Part 23

204 34 18
                                    

Sebuah foto terpajang di papan pengumuman dan dibawahnya jejeran bunga-bunga tanda perkabungan terlihat mulai layu. Dua hari ini seluruh warga sekolah berduka atas hilangnya sebuah nyawa yang gagal mereka lindungi. Runi menatap foto gadis berkacamata yang tersenyum itu nanar.

“Kita gagal Bu,” ucapnya pada wanita di sampingnya yang menyeka matanya berulang kali.

“Saya benar-benar mengutuk perbuatan Pak Rezki. Bisa-bisanya dia mengancam anak sebaik Nadine dan membuatnya untuk mengakhiri hidupnya setelah melakukan hal tidak terpuji.”

“Bu Runi, Bu Sari, saya lupa ada paket yang datang di hari duka itu Bu. Ada di meja sekuriti, untuk ibu berdua.”

Satpam itu tergopoh-gopoh lari dan kemudian mengambil dua buah kotak berbungkus hitam dengan alamat pengirim yang tidak jelas. Klakson mobil terdengar dan sosok di balik setir tersenyum sembari menurunkan kacanya dan menyapa satpam yang sedang bertugas.

“Pangerannya datang tuh Bu,” goda Sari yang matanya masih sembab karena menangisi murid kesayangannya.

“Ih, Bu Sari bisa aja. Saya duluan ya Bu,” kata Runi.

Hari ini mereka berjanji untuk makan siang bersama. Laki-laki itu turun dari mobilnya dan mempersilahkan sang kekasih untuk masuk.

“Sayang, hari ini kamu masak di rumah ya?” rengek Adrian.

Runi hanya terdiam, sikap Adrian semakin lama semakin manja padanya. Sosok gagah yang selama ini ditampilkannya seolah menjadi topeng saja. Sikap seperti itu mengingatkan Runi pada Clark yang tak segan merengek walau jelas tingkah itu tidak sesuai dengan look mereka.

“Mulai lagi, kenapa sih?” tanya Runi datar.

“Sayaaaang, aku mau makan masakan kamu. Di rumah, sekarang kita belanja dulu terus habis itu masak di rumah. Nanti aku bantuin,” kata Adrian sembari memakaikan safety belt pada kekasihnya.

“Memang mau makan apa?”

“Sayur asem sama tahu tempe.”

Runi tertawa melihat kekonyolan sang kekasih. Sejak sabtu malam lalu, Adrian bersikap sangat manis padanya.
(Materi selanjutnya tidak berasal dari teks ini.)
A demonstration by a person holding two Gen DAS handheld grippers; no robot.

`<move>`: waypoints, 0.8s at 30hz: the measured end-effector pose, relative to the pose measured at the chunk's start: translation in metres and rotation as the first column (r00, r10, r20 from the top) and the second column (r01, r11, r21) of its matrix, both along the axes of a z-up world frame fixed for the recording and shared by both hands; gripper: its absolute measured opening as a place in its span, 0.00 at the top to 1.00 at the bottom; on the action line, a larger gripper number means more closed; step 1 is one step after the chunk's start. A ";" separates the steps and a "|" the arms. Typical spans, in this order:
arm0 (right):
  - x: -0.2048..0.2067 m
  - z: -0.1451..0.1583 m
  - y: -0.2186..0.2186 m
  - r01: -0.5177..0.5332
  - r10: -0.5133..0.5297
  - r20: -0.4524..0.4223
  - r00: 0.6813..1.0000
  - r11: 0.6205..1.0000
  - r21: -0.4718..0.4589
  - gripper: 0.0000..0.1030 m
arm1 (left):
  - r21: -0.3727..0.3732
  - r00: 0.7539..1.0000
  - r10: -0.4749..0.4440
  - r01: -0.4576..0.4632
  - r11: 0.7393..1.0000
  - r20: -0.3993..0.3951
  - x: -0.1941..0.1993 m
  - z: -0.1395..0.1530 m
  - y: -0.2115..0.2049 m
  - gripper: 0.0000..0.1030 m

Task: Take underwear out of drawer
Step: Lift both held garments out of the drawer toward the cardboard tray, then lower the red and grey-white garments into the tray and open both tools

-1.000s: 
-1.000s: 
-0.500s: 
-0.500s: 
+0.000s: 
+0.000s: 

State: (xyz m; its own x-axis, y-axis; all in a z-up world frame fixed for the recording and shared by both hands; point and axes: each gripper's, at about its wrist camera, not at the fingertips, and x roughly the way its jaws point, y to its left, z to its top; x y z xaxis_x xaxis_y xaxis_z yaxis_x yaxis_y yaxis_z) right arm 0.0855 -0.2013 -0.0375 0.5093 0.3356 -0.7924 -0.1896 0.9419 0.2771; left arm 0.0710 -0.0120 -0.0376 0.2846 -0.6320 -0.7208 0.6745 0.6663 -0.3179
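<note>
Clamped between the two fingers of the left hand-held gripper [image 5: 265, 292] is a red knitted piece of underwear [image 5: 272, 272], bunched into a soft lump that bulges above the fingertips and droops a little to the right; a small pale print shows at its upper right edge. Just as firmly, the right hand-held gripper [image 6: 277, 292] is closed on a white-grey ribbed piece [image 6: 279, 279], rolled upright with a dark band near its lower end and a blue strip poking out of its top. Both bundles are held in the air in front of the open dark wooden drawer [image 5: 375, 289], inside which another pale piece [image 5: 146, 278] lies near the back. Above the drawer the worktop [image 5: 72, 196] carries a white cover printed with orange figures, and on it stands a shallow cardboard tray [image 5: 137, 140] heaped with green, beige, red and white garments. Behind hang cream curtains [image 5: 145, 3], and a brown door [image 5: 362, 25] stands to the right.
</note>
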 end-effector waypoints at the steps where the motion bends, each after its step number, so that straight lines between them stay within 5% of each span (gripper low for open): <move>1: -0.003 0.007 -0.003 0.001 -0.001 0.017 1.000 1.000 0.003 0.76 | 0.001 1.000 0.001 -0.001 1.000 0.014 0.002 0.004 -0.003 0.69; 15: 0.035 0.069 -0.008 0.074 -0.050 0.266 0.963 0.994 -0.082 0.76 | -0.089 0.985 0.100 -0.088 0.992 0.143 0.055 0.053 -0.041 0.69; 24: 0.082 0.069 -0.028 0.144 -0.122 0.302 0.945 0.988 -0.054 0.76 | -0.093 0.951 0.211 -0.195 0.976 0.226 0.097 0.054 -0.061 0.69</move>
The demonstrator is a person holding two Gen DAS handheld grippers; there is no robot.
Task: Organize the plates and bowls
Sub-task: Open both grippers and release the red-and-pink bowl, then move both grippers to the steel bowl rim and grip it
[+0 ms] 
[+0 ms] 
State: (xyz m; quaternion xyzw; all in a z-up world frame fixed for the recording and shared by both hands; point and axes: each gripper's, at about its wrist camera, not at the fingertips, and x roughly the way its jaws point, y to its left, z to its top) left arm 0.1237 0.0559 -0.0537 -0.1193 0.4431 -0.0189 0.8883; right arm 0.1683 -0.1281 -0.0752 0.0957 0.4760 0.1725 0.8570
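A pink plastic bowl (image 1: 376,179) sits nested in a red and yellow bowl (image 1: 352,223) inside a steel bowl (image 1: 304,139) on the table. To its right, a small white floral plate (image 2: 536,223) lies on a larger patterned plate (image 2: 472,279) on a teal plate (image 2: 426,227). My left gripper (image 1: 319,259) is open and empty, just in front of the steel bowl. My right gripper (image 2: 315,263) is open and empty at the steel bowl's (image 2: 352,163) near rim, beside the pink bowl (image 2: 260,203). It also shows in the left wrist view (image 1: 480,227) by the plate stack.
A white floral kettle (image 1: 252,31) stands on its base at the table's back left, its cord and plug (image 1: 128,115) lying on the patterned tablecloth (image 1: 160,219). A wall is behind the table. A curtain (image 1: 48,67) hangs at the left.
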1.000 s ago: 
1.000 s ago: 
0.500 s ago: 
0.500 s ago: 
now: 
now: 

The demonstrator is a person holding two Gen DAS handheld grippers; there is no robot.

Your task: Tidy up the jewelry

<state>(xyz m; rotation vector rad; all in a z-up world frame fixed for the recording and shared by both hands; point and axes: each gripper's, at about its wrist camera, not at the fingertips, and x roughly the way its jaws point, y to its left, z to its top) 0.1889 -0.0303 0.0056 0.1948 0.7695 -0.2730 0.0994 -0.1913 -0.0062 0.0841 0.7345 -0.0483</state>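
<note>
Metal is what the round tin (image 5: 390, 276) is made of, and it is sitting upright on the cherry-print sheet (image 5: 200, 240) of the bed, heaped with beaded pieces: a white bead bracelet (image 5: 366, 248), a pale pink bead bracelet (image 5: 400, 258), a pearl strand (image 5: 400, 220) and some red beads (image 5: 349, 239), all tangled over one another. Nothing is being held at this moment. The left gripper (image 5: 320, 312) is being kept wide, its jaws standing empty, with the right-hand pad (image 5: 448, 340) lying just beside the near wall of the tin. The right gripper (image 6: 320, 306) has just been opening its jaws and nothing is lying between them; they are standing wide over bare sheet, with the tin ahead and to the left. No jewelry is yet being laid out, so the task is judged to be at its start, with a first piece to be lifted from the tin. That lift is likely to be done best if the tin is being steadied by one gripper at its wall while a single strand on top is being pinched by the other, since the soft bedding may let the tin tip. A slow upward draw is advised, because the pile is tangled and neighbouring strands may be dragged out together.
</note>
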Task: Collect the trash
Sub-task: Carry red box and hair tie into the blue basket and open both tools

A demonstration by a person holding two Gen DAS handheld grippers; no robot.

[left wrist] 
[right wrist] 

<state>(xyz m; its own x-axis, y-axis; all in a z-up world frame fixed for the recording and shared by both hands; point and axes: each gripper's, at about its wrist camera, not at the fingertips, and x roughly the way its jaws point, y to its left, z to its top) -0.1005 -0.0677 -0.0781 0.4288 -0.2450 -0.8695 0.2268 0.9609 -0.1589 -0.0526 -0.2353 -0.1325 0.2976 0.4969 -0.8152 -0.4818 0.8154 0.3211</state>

Ketika mendapat kabar duka itu Adrian muncul dan membuat Jeno juga Leon sampai terkejut, karena ayah Alila itu membuka pintu langsung memeluk Runi. Dia meminta maaf pada Runi, bukan salahnya jika siswi itu akhirnya memilih jalannya sendiri. Runi sangat bahagia di saat-saat berat seperti ini dia punya Adrian yang selalu menghangatkannya.

“Mas, Mbak Alma sudah setuju dengan keputusan Lila yang ingin jadi psikolog. Dokter Sena juga membantu membujuknya.”

Kalimat Runi membuat laki-laki berkaos putih itu menghentikan kegiatannya mencuci tomat segar yang tadi emreka beli di supermarket.

“Sena? Jadi benar kalian saling kenal?”

Runi mengangguk. Masih teringat jelas dipikirannya, sehari setelah dia mengantar Abimanyu ke rumah sang kakek, seseorang menelponnya. Dia adalah orang yang akan dijodohkan dengan Runi. Selama ini Runi mengira jika orang itu adalah pak Hutama, namun bukan, orang itu adalah putra pak Hutama, dokter Aryasena.

Pria itu mengajak Runi bertemu dan mengatakan jika dia sudah memiliki pilihan sendiri sehingga tidak bisa mengikuti keingan ayahnya untuk menikahi Runi. Tentu saja Runi menyambutnya dengan baik dan senang hati karena di dalam lubuk hatinya, dia sudah mulai menaruh harap pada Adrian. Terlebih ketika Runi tahu jika wanita pilihan Sena adalah Alma, dokter spesialis jiwa yang tidak lain adalah mantan istri Adrian.

Runi bahkan beberapa kali bertemu dengan pak Hutama saat Abimanyu dan Narendra masih menginap di rumah kakeknya setelah peristiwa Abim kabur dari rumah. Dia membantu Alma untuk lebih dekat dan diterima oleh ayah Sena yang tidak lain adalah ayah kandung Arjuna, laki-laki yang seminggu lalu murka padanya.